Work to complete
Establish how many lines in the records below include the word "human"; respond with that number only.
---------- Entries supplied ----------
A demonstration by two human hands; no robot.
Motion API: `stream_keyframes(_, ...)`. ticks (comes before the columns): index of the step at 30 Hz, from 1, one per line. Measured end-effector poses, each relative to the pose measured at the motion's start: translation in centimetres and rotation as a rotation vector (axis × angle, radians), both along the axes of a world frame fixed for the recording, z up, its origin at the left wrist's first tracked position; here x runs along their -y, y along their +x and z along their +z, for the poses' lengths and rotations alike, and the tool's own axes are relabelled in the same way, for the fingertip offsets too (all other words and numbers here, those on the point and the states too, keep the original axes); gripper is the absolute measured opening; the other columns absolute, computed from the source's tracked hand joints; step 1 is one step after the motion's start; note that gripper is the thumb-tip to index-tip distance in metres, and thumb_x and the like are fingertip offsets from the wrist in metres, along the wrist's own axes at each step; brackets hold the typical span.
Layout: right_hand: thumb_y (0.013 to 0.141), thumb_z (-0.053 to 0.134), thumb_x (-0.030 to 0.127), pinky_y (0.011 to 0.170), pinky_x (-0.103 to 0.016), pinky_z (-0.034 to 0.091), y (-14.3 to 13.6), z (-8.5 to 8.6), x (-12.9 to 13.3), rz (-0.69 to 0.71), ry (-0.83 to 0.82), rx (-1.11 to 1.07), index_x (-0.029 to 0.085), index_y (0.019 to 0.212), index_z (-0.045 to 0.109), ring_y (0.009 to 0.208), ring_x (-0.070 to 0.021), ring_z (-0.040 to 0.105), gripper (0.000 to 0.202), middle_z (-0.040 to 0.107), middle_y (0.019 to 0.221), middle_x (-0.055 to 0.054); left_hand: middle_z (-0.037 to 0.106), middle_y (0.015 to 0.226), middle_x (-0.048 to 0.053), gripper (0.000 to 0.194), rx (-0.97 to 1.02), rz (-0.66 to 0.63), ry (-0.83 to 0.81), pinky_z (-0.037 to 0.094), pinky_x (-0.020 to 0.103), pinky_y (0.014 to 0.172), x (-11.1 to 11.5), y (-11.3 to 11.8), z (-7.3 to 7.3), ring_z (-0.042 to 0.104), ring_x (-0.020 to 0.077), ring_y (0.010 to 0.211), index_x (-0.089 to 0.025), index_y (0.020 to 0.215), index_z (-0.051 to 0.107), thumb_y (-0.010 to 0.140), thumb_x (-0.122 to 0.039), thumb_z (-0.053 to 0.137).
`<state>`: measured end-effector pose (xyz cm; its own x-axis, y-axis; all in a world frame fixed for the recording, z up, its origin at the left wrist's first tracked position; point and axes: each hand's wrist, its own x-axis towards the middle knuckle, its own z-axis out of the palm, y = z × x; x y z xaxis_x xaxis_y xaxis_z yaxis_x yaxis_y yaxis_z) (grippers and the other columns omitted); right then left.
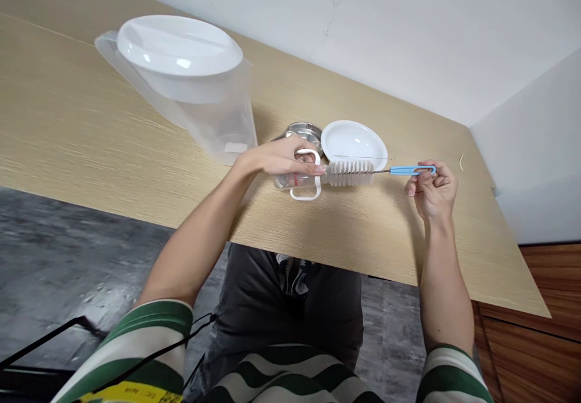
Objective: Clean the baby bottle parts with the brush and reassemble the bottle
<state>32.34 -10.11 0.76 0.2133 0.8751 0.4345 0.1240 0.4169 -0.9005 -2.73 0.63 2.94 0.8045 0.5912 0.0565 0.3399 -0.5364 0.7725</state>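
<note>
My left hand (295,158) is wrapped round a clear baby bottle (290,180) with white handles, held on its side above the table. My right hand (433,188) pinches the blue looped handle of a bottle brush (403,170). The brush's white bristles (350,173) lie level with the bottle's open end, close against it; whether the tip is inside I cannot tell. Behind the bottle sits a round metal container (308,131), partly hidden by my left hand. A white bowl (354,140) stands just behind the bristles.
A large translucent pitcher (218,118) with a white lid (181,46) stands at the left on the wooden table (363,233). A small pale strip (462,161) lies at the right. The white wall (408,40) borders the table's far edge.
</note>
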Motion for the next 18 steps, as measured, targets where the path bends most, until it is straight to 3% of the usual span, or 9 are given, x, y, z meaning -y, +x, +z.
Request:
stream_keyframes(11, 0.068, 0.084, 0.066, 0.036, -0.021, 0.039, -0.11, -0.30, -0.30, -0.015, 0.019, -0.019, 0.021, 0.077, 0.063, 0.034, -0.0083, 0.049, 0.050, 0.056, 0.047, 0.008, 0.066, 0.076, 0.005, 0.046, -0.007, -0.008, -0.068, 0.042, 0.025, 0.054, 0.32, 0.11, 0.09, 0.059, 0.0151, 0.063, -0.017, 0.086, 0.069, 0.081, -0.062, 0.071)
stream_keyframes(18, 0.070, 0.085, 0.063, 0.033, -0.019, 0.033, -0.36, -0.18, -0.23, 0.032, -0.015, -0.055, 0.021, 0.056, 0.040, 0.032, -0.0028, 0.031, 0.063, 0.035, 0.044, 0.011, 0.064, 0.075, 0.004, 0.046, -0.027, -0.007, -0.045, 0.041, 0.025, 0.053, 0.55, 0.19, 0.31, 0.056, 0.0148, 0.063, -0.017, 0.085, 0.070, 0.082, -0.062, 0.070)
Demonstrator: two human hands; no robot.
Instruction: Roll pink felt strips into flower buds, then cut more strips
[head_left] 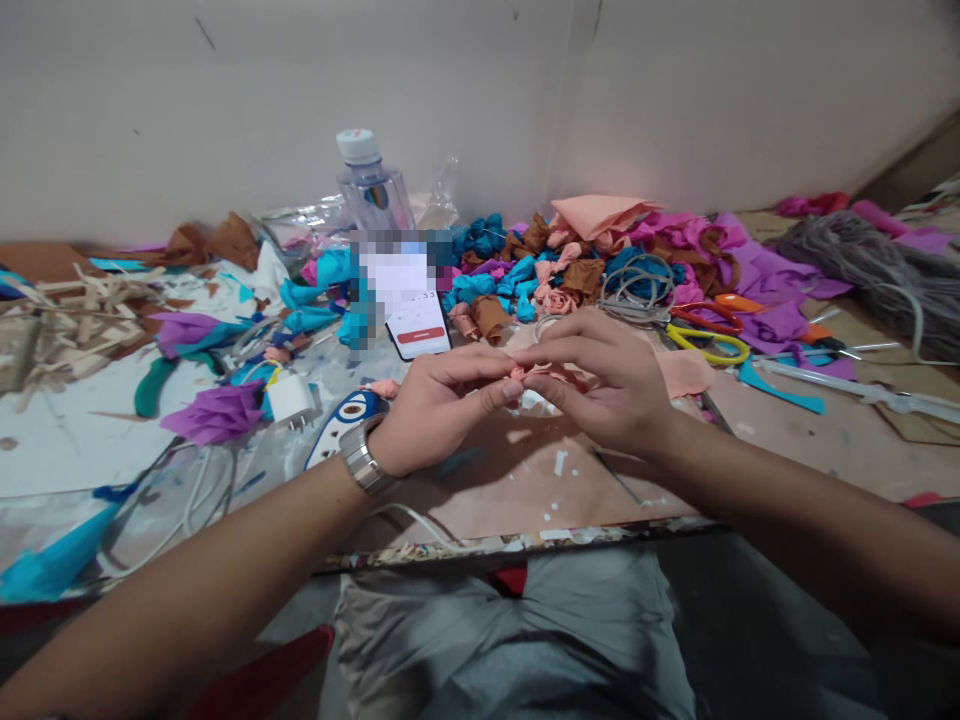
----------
Written answer
2